_WHAT THE TASK ASKS_
Return, unchanged and with no pictures, the lines below from the very first through the one that contains "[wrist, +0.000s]".

_MATERIAL FOR THIS EXERCISE_
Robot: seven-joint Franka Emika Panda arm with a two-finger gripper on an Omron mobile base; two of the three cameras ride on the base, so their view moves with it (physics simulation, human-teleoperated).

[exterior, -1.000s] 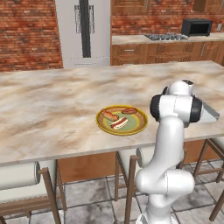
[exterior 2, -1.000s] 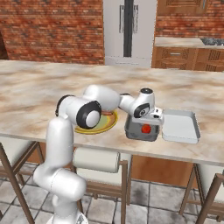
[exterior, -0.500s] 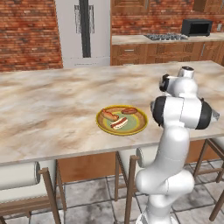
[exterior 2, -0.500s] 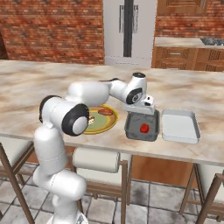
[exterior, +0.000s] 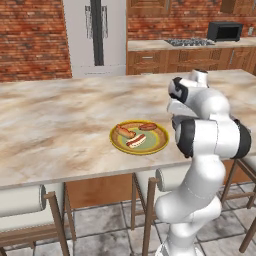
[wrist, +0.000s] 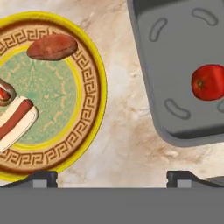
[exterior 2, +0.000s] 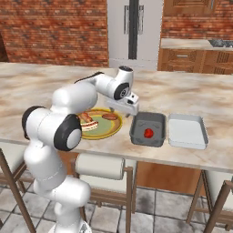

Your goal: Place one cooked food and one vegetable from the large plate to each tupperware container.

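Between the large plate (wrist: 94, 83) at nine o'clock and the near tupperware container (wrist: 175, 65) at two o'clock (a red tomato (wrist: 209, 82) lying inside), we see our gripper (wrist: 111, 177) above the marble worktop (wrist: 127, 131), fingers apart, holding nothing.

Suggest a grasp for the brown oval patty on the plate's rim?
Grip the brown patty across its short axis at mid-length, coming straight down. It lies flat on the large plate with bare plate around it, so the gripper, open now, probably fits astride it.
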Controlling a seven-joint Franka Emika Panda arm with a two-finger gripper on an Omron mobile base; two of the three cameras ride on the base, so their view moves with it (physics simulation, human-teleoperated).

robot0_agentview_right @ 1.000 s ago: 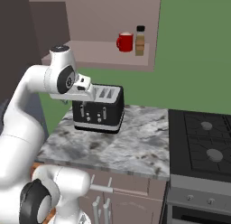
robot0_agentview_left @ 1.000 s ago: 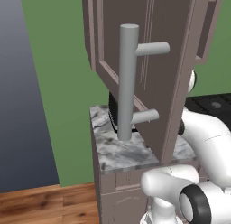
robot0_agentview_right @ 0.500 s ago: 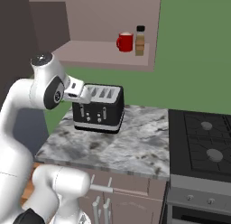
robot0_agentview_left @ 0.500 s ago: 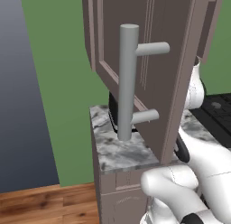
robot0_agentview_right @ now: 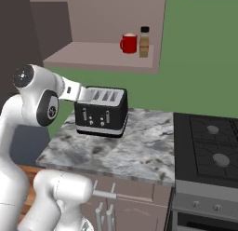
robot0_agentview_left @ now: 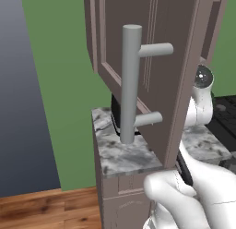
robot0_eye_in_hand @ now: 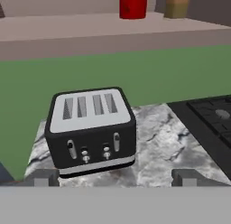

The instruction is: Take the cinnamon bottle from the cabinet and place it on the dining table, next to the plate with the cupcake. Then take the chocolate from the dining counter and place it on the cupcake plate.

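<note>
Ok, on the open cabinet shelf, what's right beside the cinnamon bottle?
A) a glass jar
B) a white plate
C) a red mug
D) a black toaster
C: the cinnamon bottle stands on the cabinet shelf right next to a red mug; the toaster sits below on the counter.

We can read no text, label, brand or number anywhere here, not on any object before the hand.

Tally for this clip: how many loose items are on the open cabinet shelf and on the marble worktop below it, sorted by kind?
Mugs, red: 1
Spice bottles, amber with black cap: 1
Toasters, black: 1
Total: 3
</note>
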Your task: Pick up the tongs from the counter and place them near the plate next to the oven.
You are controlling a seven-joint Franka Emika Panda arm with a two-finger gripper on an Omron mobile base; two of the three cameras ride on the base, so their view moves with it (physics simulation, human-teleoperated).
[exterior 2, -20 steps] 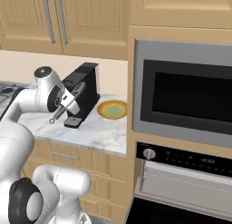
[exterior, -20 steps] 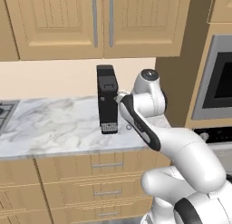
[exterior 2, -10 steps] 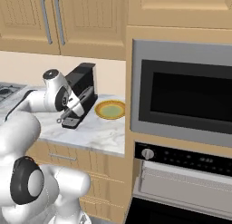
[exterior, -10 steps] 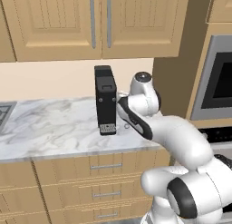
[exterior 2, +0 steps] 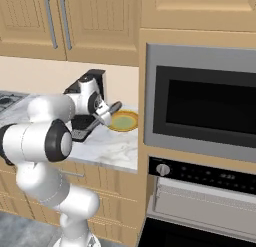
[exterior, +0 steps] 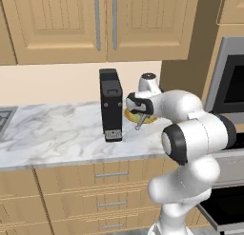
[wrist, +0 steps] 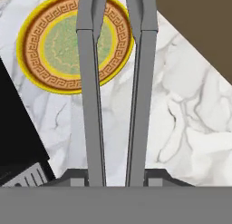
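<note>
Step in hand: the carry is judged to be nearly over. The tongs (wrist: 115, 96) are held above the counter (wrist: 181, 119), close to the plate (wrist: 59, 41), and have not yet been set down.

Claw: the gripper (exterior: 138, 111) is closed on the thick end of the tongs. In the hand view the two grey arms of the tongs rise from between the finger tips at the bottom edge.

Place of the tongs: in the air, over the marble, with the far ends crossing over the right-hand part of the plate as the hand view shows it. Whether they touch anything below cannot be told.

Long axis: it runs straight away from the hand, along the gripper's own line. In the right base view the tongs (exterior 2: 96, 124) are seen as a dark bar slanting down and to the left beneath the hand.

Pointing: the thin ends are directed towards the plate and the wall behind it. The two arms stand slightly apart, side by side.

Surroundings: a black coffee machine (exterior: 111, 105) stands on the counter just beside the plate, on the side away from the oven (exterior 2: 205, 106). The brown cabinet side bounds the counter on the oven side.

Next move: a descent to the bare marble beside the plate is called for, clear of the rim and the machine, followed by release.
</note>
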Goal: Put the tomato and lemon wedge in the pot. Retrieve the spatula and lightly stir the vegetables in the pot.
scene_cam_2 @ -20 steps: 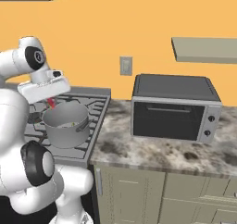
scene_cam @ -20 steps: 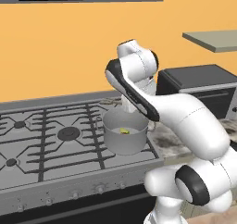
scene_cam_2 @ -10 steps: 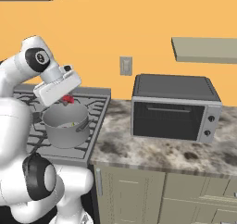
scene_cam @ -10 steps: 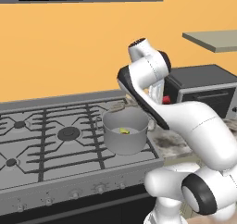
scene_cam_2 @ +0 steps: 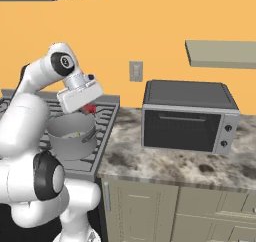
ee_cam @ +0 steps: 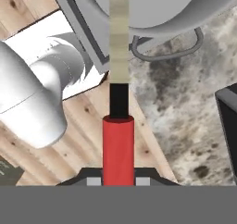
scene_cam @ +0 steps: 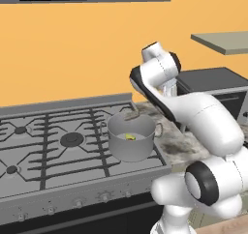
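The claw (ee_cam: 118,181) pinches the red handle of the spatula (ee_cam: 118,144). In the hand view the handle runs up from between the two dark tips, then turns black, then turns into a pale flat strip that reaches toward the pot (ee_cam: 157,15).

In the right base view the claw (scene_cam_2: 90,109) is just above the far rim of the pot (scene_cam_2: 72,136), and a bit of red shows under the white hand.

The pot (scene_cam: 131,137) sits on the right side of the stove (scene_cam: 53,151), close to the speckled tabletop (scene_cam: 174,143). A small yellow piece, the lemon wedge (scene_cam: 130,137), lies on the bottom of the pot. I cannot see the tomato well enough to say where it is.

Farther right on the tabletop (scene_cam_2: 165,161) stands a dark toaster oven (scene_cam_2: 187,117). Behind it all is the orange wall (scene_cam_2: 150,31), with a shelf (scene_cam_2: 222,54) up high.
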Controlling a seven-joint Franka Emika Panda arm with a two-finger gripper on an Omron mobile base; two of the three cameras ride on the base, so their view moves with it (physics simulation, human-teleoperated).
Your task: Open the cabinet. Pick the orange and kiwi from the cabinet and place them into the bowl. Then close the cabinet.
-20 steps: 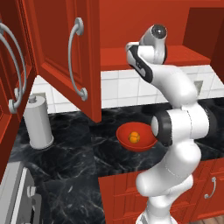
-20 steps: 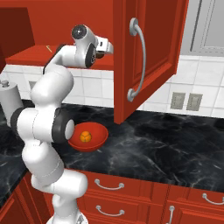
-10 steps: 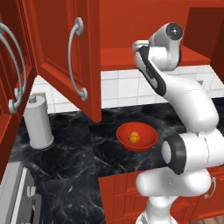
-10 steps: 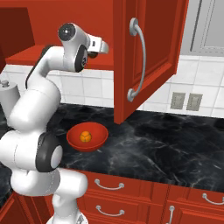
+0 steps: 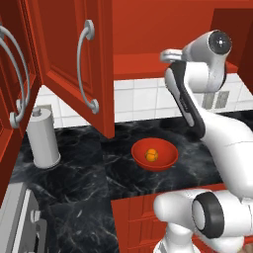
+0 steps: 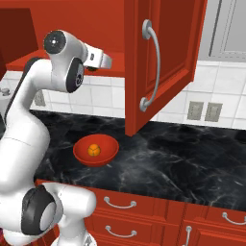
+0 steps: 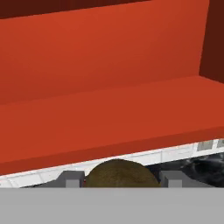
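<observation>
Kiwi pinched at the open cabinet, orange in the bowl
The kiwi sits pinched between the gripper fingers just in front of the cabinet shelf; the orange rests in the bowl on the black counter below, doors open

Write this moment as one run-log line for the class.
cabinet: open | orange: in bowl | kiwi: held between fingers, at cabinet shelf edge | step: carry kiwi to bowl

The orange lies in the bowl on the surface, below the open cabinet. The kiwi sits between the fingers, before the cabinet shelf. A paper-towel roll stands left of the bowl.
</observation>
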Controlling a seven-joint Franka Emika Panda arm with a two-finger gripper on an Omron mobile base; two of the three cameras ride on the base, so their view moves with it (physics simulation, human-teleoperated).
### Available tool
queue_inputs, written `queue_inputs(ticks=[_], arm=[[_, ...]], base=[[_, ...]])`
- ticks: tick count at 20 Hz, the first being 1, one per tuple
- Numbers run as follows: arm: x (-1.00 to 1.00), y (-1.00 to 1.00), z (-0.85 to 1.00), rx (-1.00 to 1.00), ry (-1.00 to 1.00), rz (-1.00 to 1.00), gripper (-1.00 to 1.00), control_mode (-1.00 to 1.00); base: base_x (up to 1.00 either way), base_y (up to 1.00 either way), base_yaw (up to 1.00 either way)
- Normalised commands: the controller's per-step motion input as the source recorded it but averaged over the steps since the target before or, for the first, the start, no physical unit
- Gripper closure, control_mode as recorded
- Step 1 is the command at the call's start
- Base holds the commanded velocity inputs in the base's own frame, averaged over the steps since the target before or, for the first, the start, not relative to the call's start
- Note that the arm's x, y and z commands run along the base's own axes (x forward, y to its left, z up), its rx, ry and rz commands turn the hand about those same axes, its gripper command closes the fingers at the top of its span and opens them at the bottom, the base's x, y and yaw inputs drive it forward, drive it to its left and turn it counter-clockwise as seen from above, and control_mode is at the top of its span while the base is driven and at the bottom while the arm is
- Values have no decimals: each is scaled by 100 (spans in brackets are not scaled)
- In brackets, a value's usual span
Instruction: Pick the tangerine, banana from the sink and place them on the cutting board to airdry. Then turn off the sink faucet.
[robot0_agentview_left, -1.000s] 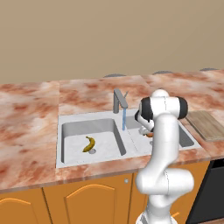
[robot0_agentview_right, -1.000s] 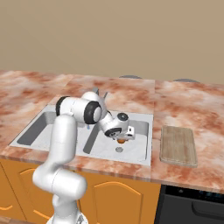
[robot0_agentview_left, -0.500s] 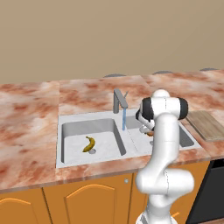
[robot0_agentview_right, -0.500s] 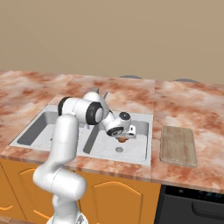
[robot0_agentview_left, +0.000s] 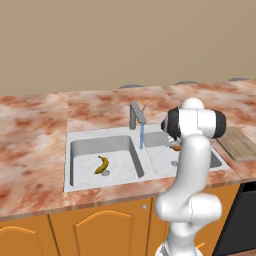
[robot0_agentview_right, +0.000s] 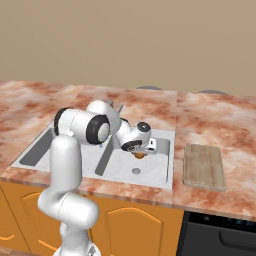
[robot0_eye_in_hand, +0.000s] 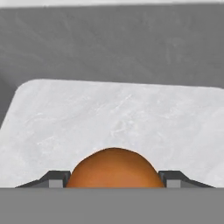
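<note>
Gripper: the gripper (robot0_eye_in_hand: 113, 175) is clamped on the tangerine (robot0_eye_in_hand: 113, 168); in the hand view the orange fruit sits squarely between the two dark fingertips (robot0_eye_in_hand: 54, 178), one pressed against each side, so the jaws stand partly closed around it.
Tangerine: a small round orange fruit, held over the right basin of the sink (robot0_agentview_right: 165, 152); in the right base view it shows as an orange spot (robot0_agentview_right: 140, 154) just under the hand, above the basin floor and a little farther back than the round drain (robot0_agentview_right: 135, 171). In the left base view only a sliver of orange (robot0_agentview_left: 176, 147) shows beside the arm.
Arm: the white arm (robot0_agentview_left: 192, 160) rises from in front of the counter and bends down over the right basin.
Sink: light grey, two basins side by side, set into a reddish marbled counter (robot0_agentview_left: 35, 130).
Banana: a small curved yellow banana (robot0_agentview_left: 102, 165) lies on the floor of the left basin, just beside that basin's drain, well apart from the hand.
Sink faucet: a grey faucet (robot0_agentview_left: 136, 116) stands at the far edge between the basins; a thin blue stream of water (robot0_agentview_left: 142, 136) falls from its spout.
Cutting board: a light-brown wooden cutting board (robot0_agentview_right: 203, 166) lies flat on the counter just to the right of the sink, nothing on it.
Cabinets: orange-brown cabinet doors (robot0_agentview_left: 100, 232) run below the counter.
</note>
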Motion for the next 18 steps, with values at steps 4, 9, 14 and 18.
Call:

_WORKED SOLUTION_
Robot: seven-joint Franka Emika Panda arm with a two-finger gripper on an Omron mobile base; two of the three cameras ride on the base, so their view moves with it (physics simulation, human-teleoperated).

[exterior, -1.000s] 
[exterior 2, -1.000s] 
[exterior, -0.500s] 
[exterior 2, -0.500s] 
[exterior, +0.000s] 
[wrist, +0.000s] 

The exercise requires no further output.